Specific to the conversation was their description of how bedside manner used to be taught, especially in the nineteenth century, before the advances of science brought many more metrics and observations to bear on the practice. The education used to be comprised solely of time spent shadowing other medical practitioners who had to carefully observe their patients at the bedside. They had no tools to measure blood pressure, oxygenation, acidity or the like. What they did have were their own powers of observation, and the backlog in their minds of patients and treatments that they had encountered before. As medical science began to produce reams of quantifiable data about a patient, the doctor’s education began to shift away from personal observation of the patients themselves. Instead of spending many hours observing and interacting with patients, doctors were spending more time learning how to analyze data.

The “art” of medical practice seems to be strongly linked to this internalization of information through careful observation. This way of talking about the “art” of any trade rings very true for me, and pulled me in to writing this article. Perhaps the core foundation of any trade being executed as an “art” is the application of personal knowledge supported by close observation of the technical issue at hand. This sort of “art” isn’t about creativity in the way that we traditionally think about it. It certainly isn’t about aesthetics, or the outward appearance of the activity. It seems to be about time and experience, coupled with attentive presence of mind in execution.

Maybe we could say: “the application of lived knowledge as adapted to a unique scenario”.

This makes sense in many cases, and certainly passes a basic sniff test when we think about why we use the word in contexts for technical trades. After all, we would never say that a robot arm in a factory is applying the “art” of welding car doors on. We might, however, use just that phrase when dealing with a human whose work is to refurbish antique vehicles. In one case the correct technical application is enough. In the other, an individual is using their perception and experience to successfully apply their technical skills to a unique problem.

Okay, we may have something of a definition, and we may have outlined how this terms is being used, but why is that important?

Well, what happens when we turn the conversation around again? What does it mean to think about the “art” of fine art? The “art” of painting, or sculpture or modern dance? Perhaps it is simply a redundancy, or perhaps it relates to a mindset undertaken in the production of the work. Certainly, by the definition above, it simply means creating the work mindfully using ones gained experience. That, however, doesn’t capture the use of the word “unique” in the definition. This is a key piece for me. To use ones gathered knowledge and skills in the solution of a unique (read perhaps ‘new’ or ‘novel’) solution, then we are into territory where one is pushing the limits of what they have done before.
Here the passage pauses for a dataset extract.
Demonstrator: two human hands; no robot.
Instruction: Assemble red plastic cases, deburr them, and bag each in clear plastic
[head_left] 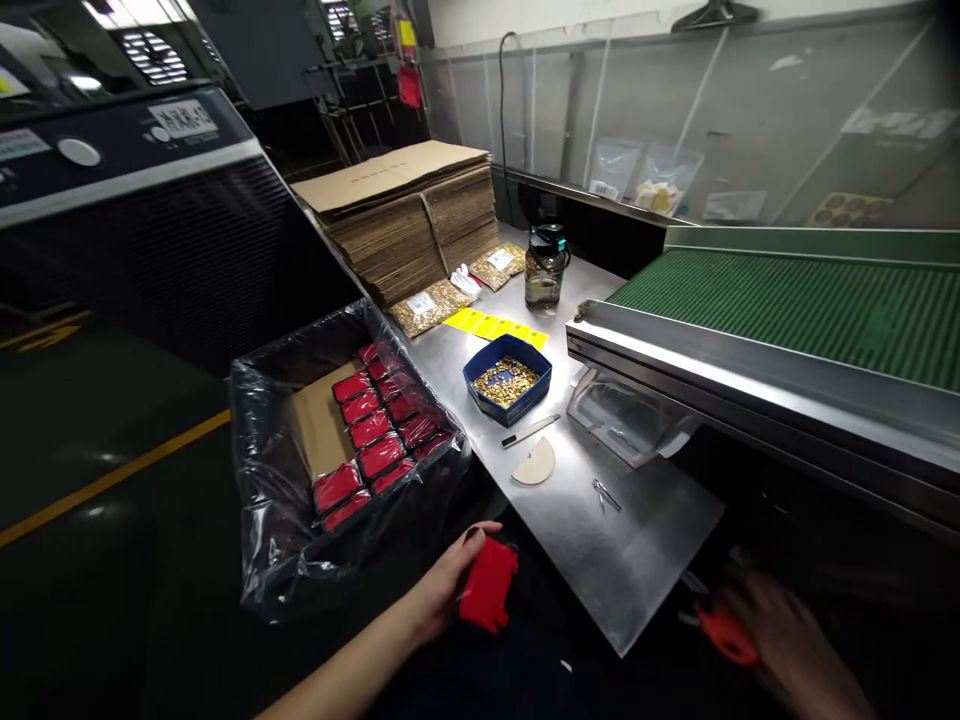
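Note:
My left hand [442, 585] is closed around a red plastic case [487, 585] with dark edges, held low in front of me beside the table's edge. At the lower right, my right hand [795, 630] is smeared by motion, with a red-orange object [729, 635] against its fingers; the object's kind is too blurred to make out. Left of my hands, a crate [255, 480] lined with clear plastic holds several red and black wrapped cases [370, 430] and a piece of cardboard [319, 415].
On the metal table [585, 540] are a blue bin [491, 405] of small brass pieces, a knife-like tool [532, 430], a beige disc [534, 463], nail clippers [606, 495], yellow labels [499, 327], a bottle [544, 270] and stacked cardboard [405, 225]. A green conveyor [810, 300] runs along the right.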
It isn’t enough, in this definition, to simply use one’s experience and skills to churn out paintings, or sculptures, or whatever the chosen medium might be. There must be an application of skills towards something untested. It isn’t in this sense “art” if it isn’t challenging and it isn’t “art” if it doesn’t provide opportunities to grow and develop.

There may be a tendency here for people to try and relate this to the war over labels between what is art and what is craft. It might be tempting to say that this idea is exactly where the line is drawn between the two, and that those who create crafts are merely churning out works that do not meet these criteria. I would challenge this line of thinking immediately. Indeed, of the many artists I have seen who are involved in craft, they are often most decidedly challenging themselves with a very specific goal aimed at pushing the limits of their skills. Many craftspeople undertake projects solely because of the novelty and the challenge. Partially this is due to the linkage between crafts and “hobbies”. Many people take on a hobby with the specific intention of honing or learning a skill and are therefore involved in the definition I have set out that is executing “artfully”.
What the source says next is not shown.